Earlier this year UAW President Ron Gettelfinger warned that a private equity buyer would “strip and flip” the company by selling it off in pieces.

But Gettelfinger said Monday that after it was clear DaimlerChrysler was determined to sell the U.S. unit, he decided to embrace the Cerberus purchase. He will reportedly meet with Cerberus management on Tuesday.

“The decision has been made, we’re supportive of it,” Gettelfinger said on WJR-AM in Detroit. “We’re going to close that past chapter. We’re going to move forward.”

In reaching the deal for Chrysler, Cerberus apparently beat out billionaire investor Kirk Kerkorian and Canadian auto-parts supplier Magna International, both of whom were cited as interested suitors.

Analysts say Cerberus, which already has major interests in the auto industry, is well-positioned to tackle Chrysler's problems.

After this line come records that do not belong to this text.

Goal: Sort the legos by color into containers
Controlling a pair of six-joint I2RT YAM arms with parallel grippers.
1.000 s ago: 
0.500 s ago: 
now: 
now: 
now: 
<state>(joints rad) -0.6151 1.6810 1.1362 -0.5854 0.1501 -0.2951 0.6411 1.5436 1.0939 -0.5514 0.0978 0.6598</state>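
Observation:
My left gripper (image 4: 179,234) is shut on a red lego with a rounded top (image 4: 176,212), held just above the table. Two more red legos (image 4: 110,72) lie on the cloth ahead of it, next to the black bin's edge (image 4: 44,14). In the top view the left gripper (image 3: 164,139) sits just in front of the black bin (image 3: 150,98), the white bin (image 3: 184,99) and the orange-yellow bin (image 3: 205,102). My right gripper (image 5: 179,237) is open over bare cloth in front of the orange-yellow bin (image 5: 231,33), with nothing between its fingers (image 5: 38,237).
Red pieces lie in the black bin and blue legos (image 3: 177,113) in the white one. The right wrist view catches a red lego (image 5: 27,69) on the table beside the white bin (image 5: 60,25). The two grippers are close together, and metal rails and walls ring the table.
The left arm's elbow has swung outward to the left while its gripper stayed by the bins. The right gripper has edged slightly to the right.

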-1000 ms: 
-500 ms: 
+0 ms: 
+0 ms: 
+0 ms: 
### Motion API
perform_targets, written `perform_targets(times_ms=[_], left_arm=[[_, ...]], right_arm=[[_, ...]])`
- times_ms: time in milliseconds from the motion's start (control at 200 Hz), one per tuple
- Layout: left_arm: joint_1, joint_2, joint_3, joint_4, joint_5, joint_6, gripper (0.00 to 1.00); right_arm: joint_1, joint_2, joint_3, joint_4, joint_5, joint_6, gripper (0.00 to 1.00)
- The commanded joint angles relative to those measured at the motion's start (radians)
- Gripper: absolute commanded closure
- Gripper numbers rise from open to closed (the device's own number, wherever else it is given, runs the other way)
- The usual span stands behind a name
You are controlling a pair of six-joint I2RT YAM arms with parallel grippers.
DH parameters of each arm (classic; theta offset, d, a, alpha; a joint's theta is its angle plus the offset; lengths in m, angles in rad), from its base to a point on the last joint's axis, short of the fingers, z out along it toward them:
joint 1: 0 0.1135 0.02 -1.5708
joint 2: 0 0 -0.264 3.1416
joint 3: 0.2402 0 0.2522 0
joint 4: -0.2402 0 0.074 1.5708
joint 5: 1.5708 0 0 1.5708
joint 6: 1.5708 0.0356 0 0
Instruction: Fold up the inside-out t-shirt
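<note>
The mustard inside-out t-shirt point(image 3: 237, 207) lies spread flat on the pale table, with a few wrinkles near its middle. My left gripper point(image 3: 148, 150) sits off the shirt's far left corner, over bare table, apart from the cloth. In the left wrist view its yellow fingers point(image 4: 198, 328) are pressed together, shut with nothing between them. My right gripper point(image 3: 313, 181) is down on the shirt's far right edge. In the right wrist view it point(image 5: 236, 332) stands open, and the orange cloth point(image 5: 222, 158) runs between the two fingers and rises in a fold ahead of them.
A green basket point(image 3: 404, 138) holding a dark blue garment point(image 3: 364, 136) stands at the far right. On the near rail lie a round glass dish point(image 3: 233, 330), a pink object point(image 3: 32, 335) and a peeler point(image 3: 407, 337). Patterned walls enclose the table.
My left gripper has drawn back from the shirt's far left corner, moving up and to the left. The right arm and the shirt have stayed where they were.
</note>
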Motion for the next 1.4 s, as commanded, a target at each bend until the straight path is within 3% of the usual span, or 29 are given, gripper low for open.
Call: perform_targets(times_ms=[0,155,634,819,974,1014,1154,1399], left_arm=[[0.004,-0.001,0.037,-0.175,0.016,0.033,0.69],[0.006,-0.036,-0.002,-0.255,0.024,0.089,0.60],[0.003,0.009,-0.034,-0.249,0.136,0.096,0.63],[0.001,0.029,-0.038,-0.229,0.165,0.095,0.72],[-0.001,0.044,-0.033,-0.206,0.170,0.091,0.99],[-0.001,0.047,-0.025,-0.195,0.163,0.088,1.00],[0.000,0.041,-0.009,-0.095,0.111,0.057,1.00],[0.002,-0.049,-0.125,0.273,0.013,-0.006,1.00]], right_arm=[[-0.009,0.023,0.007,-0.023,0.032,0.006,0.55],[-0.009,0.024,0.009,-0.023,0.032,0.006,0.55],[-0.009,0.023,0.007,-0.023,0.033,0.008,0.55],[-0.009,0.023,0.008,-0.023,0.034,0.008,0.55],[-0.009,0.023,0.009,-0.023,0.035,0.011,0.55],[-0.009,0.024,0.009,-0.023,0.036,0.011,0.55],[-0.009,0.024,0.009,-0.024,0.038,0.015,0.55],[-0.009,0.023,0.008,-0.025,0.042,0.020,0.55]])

Cerberus owns auto sector companies like Guilford Mills, a textile maker for car seats, and is trying to buy parts maker Tower Automotive for $1 billion. Also, Cerberus’ automotive team includes former auto industry executives like David Thursfield, who ran Ford’s operations outside of North and South America, and Wolfgang Bernhard, who a former high-ranking executive at Daimler-Benz, Chrysler and Volkswagen.

Cerberus CEO and former Treasury Secretary John Snow said there “may be opportunities in the private sector […] that create more room for growth and expansion that will allow management to focus with greater intensity on the day-to-day business of producing better cars.”

For now, Cerberus is likely to push ahead with a restructuring plan laid out by Chrysler in February, analysts say. That plan called for cutting about 13,000 workers — 16 percent of its North American work force — over the next three years and return U.S. operations to profitability by 2008.

Some analysts say a Cerberus-owned Chrysler could move more aggressively to cut labor costs, trim Chrysler’s network of dealers and move investment to overseas markets.

At present, Chrysler’s footprint is limited to North America, although it recently sealed a deal with China’s Chery Automobile to build small cars to be sold worldwide.

In the United States, Chrysler’s product lineup is a pressing issue. It has been overly focused on pickup trucks and sport utility vehicles that are losing popularity to more fuel-efficient sedans — a market segment dominated by the Asian brands.

Chrysler has enjoyed success with a line of attention-grabbing muscle cars, including the revamped Dodge Charger and the burly and stylish 300 sedan, but more such success stories are needed, analysts say.

On the other hand, through the Cerberus deal Chrysler unwinds the controversial 1998 takeover of the American automaker by Daimler-Benz — a deal that set the mark for massive cross-border acquisitions and was seen as a colossal failure.

“The bottom line here is Chrysler is, or has been, a good company,” said Magliano. “It has done well with its products and has run a lean shop, but the issue for Chrysler has been the [Daimler-Benz] deal,” said George Magliano. “With the Big Three struggling, those in Germany who were against the deal to begin with saw an opportunity to get rid of it, and now someone else can worry about the $18 billion in retirement and health care costs and Chrysler can focus on getting its act together.”